§ **Assignment**
All entries need to be written out verbatim, with pictures omitted.

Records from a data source
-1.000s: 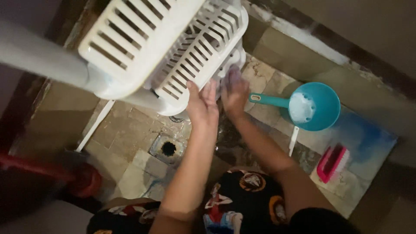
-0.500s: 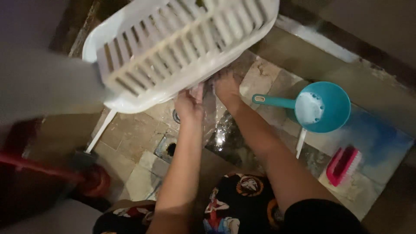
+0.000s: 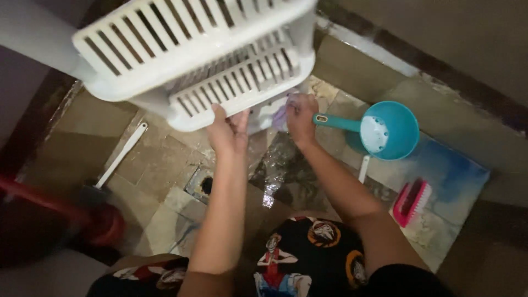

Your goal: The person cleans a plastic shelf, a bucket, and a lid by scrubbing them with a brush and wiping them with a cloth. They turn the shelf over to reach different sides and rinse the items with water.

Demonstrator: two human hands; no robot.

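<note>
The left hand grips the lower edge of a large white slatted plastic basket, fingers curled up over the rim and the thumb spread to the side, so that the hand is closed on the basket's edge and bears it up. The right hand is closed around a small pale purplish scrubbing pad or cloth and presses it against the corner of the same basket, just beside the left hand; how tightly the fingers wrap the pad cannot be told, since the knuckles hide it. The basket is held tilted in the air above a wet, mottled stone-tiled floor, its slotted side and base turned toward the camera, and it fills the upper left of the view. Below the hands a wet patch glistens on the tiles, and a square metal floor drain sits just left of the left forearm. To the right of the right hand a round turquoise plastic dipper with a long handle rests on the floor with white suds inside, its handle pointing toward the right hand. Further right lies a pink plastic scrubbing brush with white bristles. At the left a thin white plastic stick lies slanted on the tiles, near a red rounded object in shadow.
</note>
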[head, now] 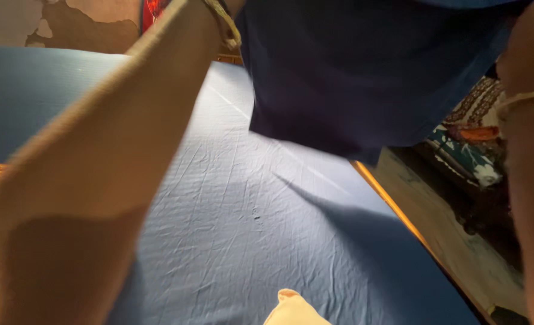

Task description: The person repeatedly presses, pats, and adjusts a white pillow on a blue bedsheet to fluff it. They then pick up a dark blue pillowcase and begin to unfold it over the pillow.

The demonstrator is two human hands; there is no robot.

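a big dark blue cloth (363,72) is hanging in the air over a bed with a wrinkly light blue sheet (249,229). both arms are reaching up to the cloth's top edge. the left arm (92,168) and the right arm (531,180) each are wearing a thin thread band at the wrist. the hands are going out of the picture at the top, so i cannot tell how they are gripping. a patterned blanket (471,132) is lying on the floor at the right.
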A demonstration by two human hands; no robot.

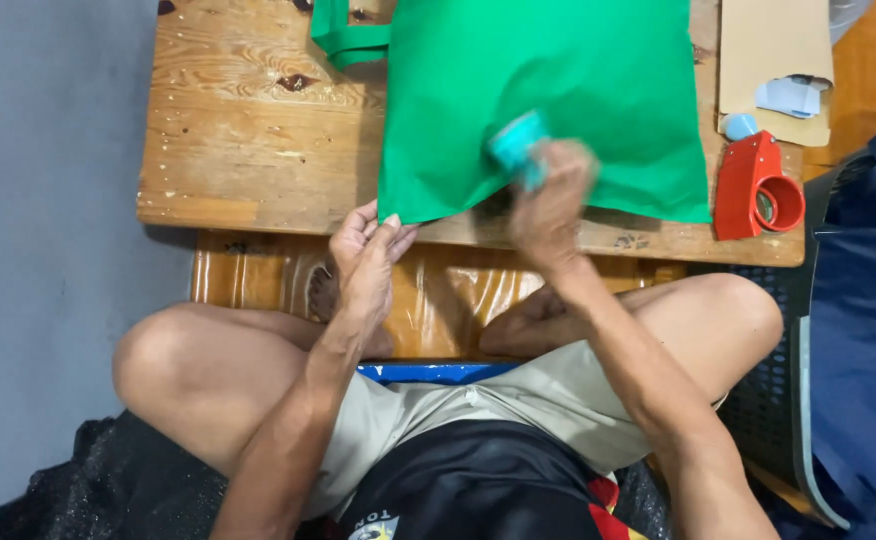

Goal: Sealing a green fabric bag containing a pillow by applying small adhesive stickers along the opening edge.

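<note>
A green fabric bag [558, 70] lies flat on a low wooden table [248, 140], its handle [343, 40] folded to the upper left. My left hand [368, 255] pinches the bag's lower left corner at the table's front edge. Blurred by motion, my right hand [550, 200] is over the bag's lower middle and grips a small teal object [518, 145] against the fabric. What the teal object is cannot be made out.
A red tape dispenser [758, 190] stands at the table's right front corner. Behind it lies a brown cardboard sheet [773, 50] with a pale paper piece [790, 97]. Dark blue fabric [863, 330] is piled on the right. My crossed legs [198, 370] sit below the table.
</note>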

§ **Output**
-1.000s: 
-0.500s: 
+0.000s: 

Your goal: The person cleans a plastic shelf, a bucket, and a lid by scrubbing them with a brush and wiping them with a cloth. They turn the shelf over to reach different sides and rinse the items with water.

Demonstrator: two human hands; no robot.

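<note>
The left hand grips the lower edge of a large white slatted plastic basket, fingers curled up over the rim and the thumb spread to the side, so that the hand is closed on the basket's edge and bears it up. The right hand is closed around a small pale purplish scrubbing pad or cloth and presses it against the corner of the same basket, just beside the left hand; how tightly the fingers wrap the pad cannot be told, since the knuckles hide it. The basket is held tilted in the air above a wet, mottled stone-tiled floor, its slotted side and base turned toward the camera, and it fills the upper left of the view. Below the hands a wet patch glistens on the tiles, and a square metal floor drain sits just left of the left forearm. To the right of the right hand a round turquoise plastic dipper with a long handle rests on the floor with white suds inside, its handle pointing toward the right hand. Further right lies a pink plastic scrubbing brush with white bristles. At the left a thin white plastic stick lies slanted on the tiles, near a red rounded object in shadow.
</note>
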[head, now] 

Task description: The person repeatedly presses, pats, and adjusts a white pillow on a blue bedsheet to fluff it. They then pick up a dark blue pillowcase and begin to unfold it over the pillow.

The demonstrator is two human hands; there is no robot.

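a big dark blue cloth (363,72) is hanging in the air over a bed with a wrinkly light blue sheet (249,229). both arms are reaching up to the cloth's top edge. the left arm (92,168) and the right arm (531,180) each are wearing a thin thread band at the wrist. the hands are going out of the picture at the top, so i cannot tell how they are gripping. a patterned blanket (471,132) is lying on the floor at the right.
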A demonstration by two human hands; no robot.


Goal: Sealing a green fabric bag containing a pillow by applying small adhesive stickers along the opening edge.

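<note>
A green fabric bag [558, 70] lies flat on a low wooden table [248, 140], its handle [343, 40] folded to the upper left. My left hand [368, 255] pinches the bag's lower left corner at the table's front edge. Blurred by motion, my right hand [550, 200] is over the bag's lower middle and grips a small teal object [518, 145] against the fabric. What the teal object is cannot be made out.
A red tape dispenser [758, 190] stands at the table's right front corner. Behind it lies a brown cardboard sheet [773, 50] with a pale paper piece [790, 97]. Dark blue fabric [863, 330] is piled on the right. My crossed legs [198, 370] sit below the table.
</note>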

The exercise concludes with this answer.